Canadians involved in trade with the United States may have felt a rather chill wind coming out of the south last week.
That wind of course was from the mouth of U.S. president Donald Trump who is again rattling his swords in regards to trade, with an eye to reopening agreements including the North American Free Trade Agreement.
Last week Trump gave a speech in Wisconsin where he railed against trade deals, calling NAFTA a “disaster”, and given the dairy sector in that U.S. state pointed specifically to the “unfair” rules he deems exist in the trade deal.
“Very, very unfair. It’s another typical one-sided deal against the United States and it’s not going to be happening for long,” Trump said. “We’re going to call Canada and we’re going to say, ‘what happened?’”
The same speech was a kick-off to Trump’s efforts to ‘Buy American’, which at least initially will be an effort based on following existing rules more closely, rather than creating harsher guidelines.
The situation is not exactly unexpected.
When John Gormley, the long-time radio talk show host, and former Member of Parliament, spoke in Yorkton earlier this year, he noted NAFTA was a target for the U.S. president.
“Mr. Trump says he wants to tweak NAFTA in regards to Canada,” said Gormley during his presentation, adding that there is no way of knowing what the U.S. president means with the word tweak.
Trump has also said he wants to see more “drastic” changes to NAFTA in terms of trade with Mexico, said Gormley.
But, Canada may have moved up the list in Trump’s mind, or at least in recent rhetoric.
John DePutter, founder and President of DePutter Publishing Ltd., speaking at a Farm Credit Canada Ag Knowledge Exchange event held in Yorkton earlier this year also hinted Trump could cause waves in terms of trade.
In crystal balling the commodity prices DePutter said there are unknown influences, one being American president Donald Trump.
“We’re talking about a loose cannon, a wild card,” he said.
DePutter said he has always termed unexpected shocks in terms of price ‘black swans’ adding Trump qualifies as one of those.
While noting he is generally on side with Republican ideals, DePutter said he is not sure Trump was a good choice as leader, He pointed to a general trend away from the concept of free trade.
“There’s an anti-globalization trend going on too, which is sad. Agriculture needs exports,” he said. “The U.S. and Canada both benefit from an open grain trade.”
Gormley too hinted at the uncertainty Trump creates.
“The man takes unorthodox to levels most of us can’t understand,” he said during his Yorkton presentation.
“… He turns every single assumption on its head. From beginning to end it will be a presidency without precedent. There is no playbook for him, no template for this.”
The most recent trade remarks have to be unsettling for Canadian business as there is a distinct possibility American business will look internally to appease the Trump administration’s posturing.
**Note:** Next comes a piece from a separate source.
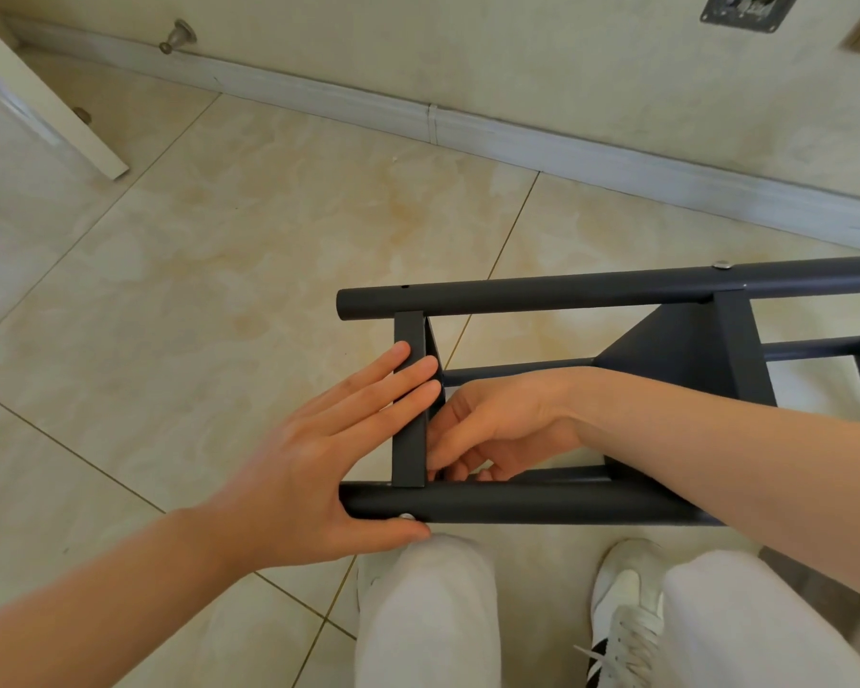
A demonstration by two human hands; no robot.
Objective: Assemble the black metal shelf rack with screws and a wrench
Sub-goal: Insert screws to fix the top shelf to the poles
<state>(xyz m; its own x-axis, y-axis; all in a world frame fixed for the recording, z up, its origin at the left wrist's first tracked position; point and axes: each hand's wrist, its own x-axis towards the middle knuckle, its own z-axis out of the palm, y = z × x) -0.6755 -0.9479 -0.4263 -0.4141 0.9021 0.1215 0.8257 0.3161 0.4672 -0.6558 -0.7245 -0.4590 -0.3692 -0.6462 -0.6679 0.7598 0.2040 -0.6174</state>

That is worrisome given the importance of U.S. trade for Canadian agriculture.
“Seventy-five per cent of Canadian exports go to the United States,” said Gormley, adding U.S. trade with Canada is second only to their trade with China.
Specific to Saskatchewan 60 per cent of the province’s exports head south, with an annual value of about $20 billion, and that includes about $2 billion in canola seed, oil and meal, with the U.S. also a key market for wheat, oats and several other farm crops.
Anything which works to destabilize that trade, in this case the inward-looking Trump is not good news on this side of the border.
Calvin Daniels is Editor with Yorkton This Week.